2 Responses to “Treasury Secretary Geithner and HUD Donovan Ask for More Loan Modifications”

  1. Mr. Sharaf says:

    I agree that the Making Home Affordable program is contributing positively to putting back dollars in the homeowners pocket if utilized properly. I respectfully disagree that a homeowner should deal directly with their lender or servicer on these matters.
    If you were a defendant in a trial, would you go to court without the proper legal representation? For those who have we know the consequences.

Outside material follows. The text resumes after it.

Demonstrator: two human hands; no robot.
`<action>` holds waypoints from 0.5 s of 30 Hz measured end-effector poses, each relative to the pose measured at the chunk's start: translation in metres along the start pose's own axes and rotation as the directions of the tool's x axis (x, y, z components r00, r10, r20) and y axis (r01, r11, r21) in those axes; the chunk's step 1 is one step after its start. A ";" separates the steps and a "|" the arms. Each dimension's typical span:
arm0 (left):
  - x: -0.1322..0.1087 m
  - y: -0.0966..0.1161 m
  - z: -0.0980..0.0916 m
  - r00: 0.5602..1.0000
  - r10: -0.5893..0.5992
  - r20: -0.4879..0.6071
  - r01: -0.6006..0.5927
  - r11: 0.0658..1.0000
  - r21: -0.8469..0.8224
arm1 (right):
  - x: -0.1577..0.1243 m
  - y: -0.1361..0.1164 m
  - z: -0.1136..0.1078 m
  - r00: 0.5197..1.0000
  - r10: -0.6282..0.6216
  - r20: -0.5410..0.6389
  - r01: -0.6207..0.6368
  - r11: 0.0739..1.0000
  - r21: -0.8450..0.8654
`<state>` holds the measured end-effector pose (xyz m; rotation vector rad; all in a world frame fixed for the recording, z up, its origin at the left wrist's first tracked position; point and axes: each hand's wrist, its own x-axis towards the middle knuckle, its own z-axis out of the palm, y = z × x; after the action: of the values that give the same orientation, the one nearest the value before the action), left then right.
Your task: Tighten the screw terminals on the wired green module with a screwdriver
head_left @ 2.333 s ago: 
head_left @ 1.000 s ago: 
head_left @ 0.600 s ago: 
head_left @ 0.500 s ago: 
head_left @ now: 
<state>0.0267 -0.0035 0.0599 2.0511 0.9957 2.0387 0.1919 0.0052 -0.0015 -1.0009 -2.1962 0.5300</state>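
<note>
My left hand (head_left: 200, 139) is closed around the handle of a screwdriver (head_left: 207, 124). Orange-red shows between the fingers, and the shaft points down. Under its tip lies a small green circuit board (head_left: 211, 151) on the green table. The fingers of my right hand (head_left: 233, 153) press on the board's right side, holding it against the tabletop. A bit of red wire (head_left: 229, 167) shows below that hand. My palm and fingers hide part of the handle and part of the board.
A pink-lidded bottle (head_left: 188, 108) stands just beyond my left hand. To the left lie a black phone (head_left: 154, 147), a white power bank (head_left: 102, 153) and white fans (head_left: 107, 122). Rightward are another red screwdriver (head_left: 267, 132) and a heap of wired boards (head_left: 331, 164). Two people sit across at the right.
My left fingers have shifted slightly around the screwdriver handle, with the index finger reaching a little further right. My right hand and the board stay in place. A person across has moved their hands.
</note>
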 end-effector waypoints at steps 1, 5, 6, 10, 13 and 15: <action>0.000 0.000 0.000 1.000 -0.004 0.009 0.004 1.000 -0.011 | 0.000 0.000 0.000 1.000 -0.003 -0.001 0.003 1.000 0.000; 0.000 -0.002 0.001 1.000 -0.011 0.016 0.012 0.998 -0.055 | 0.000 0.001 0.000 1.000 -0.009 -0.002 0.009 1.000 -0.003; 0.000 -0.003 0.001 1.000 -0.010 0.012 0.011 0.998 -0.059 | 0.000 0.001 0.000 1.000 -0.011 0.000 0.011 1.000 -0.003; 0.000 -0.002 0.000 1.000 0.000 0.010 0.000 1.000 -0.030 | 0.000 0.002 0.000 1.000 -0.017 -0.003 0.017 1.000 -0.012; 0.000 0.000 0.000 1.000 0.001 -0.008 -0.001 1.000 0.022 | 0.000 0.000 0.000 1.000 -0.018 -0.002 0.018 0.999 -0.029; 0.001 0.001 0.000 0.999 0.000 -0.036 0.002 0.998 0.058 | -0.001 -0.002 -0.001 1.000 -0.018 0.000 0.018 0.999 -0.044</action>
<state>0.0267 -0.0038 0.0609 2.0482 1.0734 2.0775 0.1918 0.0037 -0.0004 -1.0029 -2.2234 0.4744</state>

    I have been exposed to many homeowners that are not receiving a validate offer from their bank or servicer during the negotiation process. In many cases homeowners are willing to take what is being offered even though they may not be familiar with the waterfall process and its specific parameters. Think about it, if your in a 5-year adjustable rate mortgage at 8% or higher and your lender offers you a 5% fixed rate just about anything sounds good if it will help lower your monthly payment.

    Caveat emptor, homeowners only have one opportunity to modify their home mortgage and should obtain a professional opinion that they are receiving the best modification.

    From the banking and lending perspective, the Making Home Affordable program simply mitigates the banks losses. If a borrower defaults after the loan modification, the U.S. tax payer covers 50% of the losses. In some cases this is more than what the property would sell on the open market today. Moreover, the property can then be sold by the lender to cover additional losses.

    Further, if the borrower was subject to predatory lending this eliminates all possibility that they may have received a better modification or any recourse than if the appropriate research was done. Again this reduces the exposure to banks who may have participated in unscrupulous behavior.

    Taking your lender or servicers word that you are receiving the best modification is like the fox watching the hen house. I understand that the industry has had a dark cloud over it due to early opportunists taking advantage of the homeowner but as the industry matures, there are those of us that are completely focused on providing the best service to the homeowner.

    1st-Trust.Net, The Loan Modification Corporation has created a system environment that keeps all stakeholders up to date including the homeowner, banks and attorneys as to the status of a pending loan modification.

    1st-Trust.Net ‘s primary focus is to help the borrower maintain homeownership with minimal risk or financial exposure.

  2. Interesting!

    The loan modification process can be frustrating and confusing for many distressed homeowners. But you have to know what exactly is loan modification. A loan modification is a permanent change in one or more terms of a borrower’s home loan.